This evening, I was unable to attend group meditation sitting due to planning work system testing the following day. As with many situations where I miss the group sitting, I often feel anxiety and loneliness. The group meditation is such an authentic and nurturing space for me to check in with my body, my mind and those around me who are also doing the same. I have often reflected that meditation in a group has become my social life, and that it is almost the perfect social life for those who do suffer anxieties, whether they relate to being with others or parting from others. (In fact, I believe that these latter two are sides of the same coin). However, I told myself that this evening, I would make the best of my time away from the meditation group, and my work planning itself became a meditative practice. Instead of feeling "rushed" or hurried between various meetings as often happens at work, I was able to reflect by myself what kinds of tests I needed to perform to ensure that it is thorough and accurate. While I did feel regret in not being able to meditate with the group, being away from them allowed me to feel natural gratitude.
This vignette has made me reflect on a few things. One is the very familiar question of how work becomes meditative, especially when there are numerous social pressures to accomplish things quickly in a very small time frame. The second aspect is that of gratitude itself. Have you ever wondered why we say that we don't know what we have until we don't have it? I think the reason is that when a person has something, they are often too in a rush to really understand what it is and to enjoy it. But when a person has time away from it, they realize that it was their choice all along to have it in their life; it just so happened that they could not see the value that it had to them. By being away, one's mind is not swept up in the rush of things, and is better able to contemplate the good things they have. I think real gratitude precisely arises from the ability to slow down and feel the gifts that are in a person's life.
The sad thing, I think, is that in a very affluent society where there are many opportunities to enjoy so many things, one rarely gets a chance to savor a few things that are very important or mean something.
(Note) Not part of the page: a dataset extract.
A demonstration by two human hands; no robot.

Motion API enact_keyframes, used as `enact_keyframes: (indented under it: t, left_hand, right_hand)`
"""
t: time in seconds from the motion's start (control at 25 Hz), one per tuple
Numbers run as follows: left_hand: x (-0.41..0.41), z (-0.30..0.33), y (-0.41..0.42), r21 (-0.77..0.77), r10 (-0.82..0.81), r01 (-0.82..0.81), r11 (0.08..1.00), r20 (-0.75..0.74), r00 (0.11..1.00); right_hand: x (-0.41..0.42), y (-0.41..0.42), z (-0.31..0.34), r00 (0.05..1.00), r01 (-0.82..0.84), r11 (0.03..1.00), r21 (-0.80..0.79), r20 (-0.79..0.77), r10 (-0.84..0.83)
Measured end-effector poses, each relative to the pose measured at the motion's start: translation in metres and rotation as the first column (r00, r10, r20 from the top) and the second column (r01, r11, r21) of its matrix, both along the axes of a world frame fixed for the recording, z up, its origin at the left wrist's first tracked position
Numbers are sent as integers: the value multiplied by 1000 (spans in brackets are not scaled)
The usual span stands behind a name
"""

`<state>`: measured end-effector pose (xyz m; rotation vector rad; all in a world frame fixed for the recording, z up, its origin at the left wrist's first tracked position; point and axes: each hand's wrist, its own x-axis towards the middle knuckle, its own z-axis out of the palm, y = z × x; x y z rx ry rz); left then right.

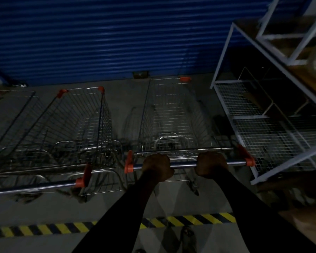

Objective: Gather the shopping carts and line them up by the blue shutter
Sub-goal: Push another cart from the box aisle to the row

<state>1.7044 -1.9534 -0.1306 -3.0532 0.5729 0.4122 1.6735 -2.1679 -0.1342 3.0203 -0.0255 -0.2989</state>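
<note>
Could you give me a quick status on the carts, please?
Left hand and right hand grip the cart handle. Cart nose near blue shutter. Second cart alongside left, white rack close right.

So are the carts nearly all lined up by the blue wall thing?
Partly. One cart already stands nose toward the blue shutter, and another shows at the far left. Both hands, left hand and right hand, grip the handle of the cart being parked beside the white rack. Whether more carts remain elsewhere isn't visible.
</note>
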Motion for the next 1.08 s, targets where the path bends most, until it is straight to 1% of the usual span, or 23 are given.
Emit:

It seems that even knowing something that well requires the discipline of a routine: spending a long time, if not even a lifetime, cultivating one or two things that are meaningful and knowing the ins and outs, ups and downs, of that experience. The group meditation is one example of a practice that I have found not only useful in itself but also a nurturing community which supports spiritual learning and practice.
In fact, I think this is why many seasoned meditation practitioners say they love the pain of meditation. It's not that the pain is diminished over time, but that it starts to take on a deeper meaning in context of the practice that is being cultivated as well as the diminished sense of self/entitlement that hopefully can arise over time.